In future forecasting terms, outliers are the most surprising ideas. They are what scientists call "non-obvious", and they're the opposite of "wisdom of the crowds" consensus. They take the crowd by surprise. Outliers might not be the most likely ideas, but they would have a huge impact if they actually occurred. They're especially hard to see coming, but when they do come, they disrupt everything -- precisely because so few people anticipated them.

The main benefit of a platform like the Signtific Lab is that we can expose each other to many more outliers -- and avoid getting blindsided by the future.

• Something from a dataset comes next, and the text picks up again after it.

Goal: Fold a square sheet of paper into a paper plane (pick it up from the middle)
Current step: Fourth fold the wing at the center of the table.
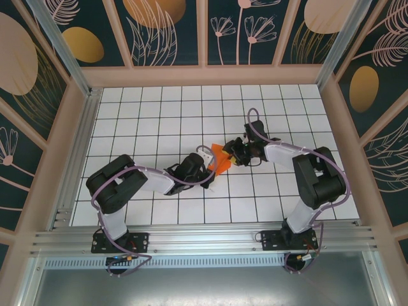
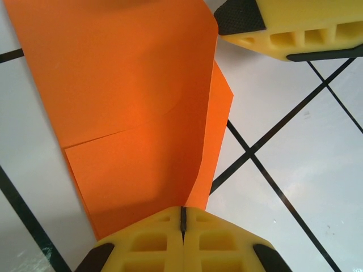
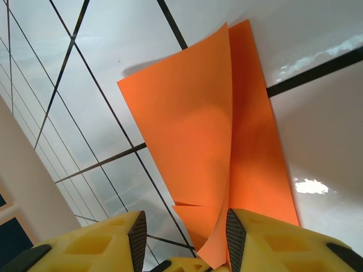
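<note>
Looking down from above first. Finding the sheet of paper (image 1: 220,160), bright orange and partly folded, near the middle of the white tiled table (image 1: 159,108), right between the left gripper (image 1: 208,167) and the right gripper (image 1: 234,153). Seeing both arms reaching in and meeting at the sheet. Noticing the wooden walls (image 1: 204,75) standing well apart all round, blocking nothing.

Looking through the left wrist next. Seeing the left jaws clenched tight, pinching the bottom edge of the sheet, with two orange layers rising up and curling away. Spotting one yellow finger (image 2: 295,28) of the other gripper near the top corner, just beside the sheet's edge, not clearly touching it.

Looking through the right wrist last. Seeing the right jaws standing apart, let go, gripping nothing. Seeing the sheet's lower tip hanging between the pads (image 3: 233,238) and leaning close to one of them. Seeing the two layers gaping open, not lying flat together.

Thinking about trouble from here:
- Holding by one small pinch only, so risking the thin sheet flopping, twisting or slipping out.
- Risking a crooked crease by closing the right jaws while the layers are not lined up.
- Risking a tear by pulling the two grippers apart too hard.
- Risking a bump as well, with both grippers working so close together.
</note>
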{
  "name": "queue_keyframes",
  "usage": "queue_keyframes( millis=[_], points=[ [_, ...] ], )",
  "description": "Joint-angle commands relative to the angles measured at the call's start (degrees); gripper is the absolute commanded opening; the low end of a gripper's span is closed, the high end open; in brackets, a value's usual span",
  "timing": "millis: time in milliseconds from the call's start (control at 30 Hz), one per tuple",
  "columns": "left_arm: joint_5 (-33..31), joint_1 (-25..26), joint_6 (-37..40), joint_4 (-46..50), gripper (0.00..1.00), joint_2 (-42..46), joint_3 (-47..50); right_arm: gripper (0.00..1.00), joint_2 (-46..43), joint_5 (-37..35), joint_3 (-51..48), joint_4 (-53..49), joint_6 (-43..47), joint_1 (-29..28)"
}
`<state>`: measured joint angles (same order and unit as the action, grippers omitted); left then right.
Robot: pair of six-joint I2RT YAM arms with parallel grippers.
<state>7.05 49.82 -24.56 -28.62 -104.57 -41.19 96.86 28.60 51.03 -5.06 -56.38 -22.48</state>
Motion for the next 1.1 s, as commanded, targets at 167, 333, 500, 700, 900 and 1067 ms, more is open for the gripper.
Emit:
queue_keyframes(
  millis=[167,333,500,700,900,1067],
  points=[
    [0.78,-0.33,-0.15,-2.07,0.00,1.27,0.58,0.40,2.75,1.99,2.52,-3.92,-0.30,-0.47],
    [0.87,-0.34,1.61,-1.05,0.00,1.49,0.20,0.36,4.11,2.61,4.08,-5.13,-0.95,-1.34],
    [1.62,-0.32,3.71,-0.82,0.03,2.21,0.58,0.22,3.56,1.74,3.35,-4.59,-3.64,-1.38],
    [2.44,-0.26,3.76,-3.28,0.29,2.95,1.72,0.00,0.84,0.14,0.66,-3.36,-8.19,-1.67],
    [2.45,-0.28,3.90,-4.45,0.37,1.93,1.26,0.00,-1.63,-1.02,-2.28,-1.31,-14.12,-2.72],
    [2.53,0.06,4.67,-3.21,0.34,0.78,0.22,0.00,-3.00,-2.38,-3.19,-1.81,-16.70,-3.15]
  ],
)
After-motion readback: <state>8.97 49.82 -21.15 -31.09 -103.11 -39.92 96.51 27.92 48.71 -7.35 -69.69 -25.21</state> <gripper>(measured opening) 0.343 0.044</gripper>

To help you uncover new outliers, we've created the Outlier Challenge. Your mission: Avoid "Outlier Fail" and steer towards "Outlier Win."

OUTLIER FAIL

This is a list of apparently obvious ideas about the future of free space. We call them "outlier fail", because they have shown up literally 100 times or more in our forecast feed. You can feel free to create new micro-forecasts about these ideas, but you'd better say something extremely surprising if you want to avoid the outlier fail! Don't just tell us this stuff will happen. We've got that already. Can you say anything surprising or non-obvious about these topics? If not, AVOID! AVOID! AVOID!

• Junk in space
• Falling junk from space
• Porn in space
• Terrorists in space
• Stalking from space
• Reality TV from space
OUTLIER WIN
This is a list of the topic we think have the most potential for non-obvious ideas about the future of free space. So use these as springboards to surprise yourself and the other Lab members. The more you explore any of these topics, and the deeper you get down the chain of forecasts, the more potentially outlier you'll get! WANT! WANT! WANT!
* DIY space research
* Crowdsourced eco-monitoring
* Disaster spotting & response
* Hacking democracy
* Cubesat entrepreneurs
* Social capital in space
* News from space
* Serious games in space
* Climate change applications
* Food/agriculture innovation
* Chemical/materials research
* Bio/life sciences research
* Oceanographic research
* Tracking and protecting all living things (migration patterns, etc)
* MOST IMPORTANTLY: STUFF WE PROBABLY NEVER THOUGHT OF OURSELVES!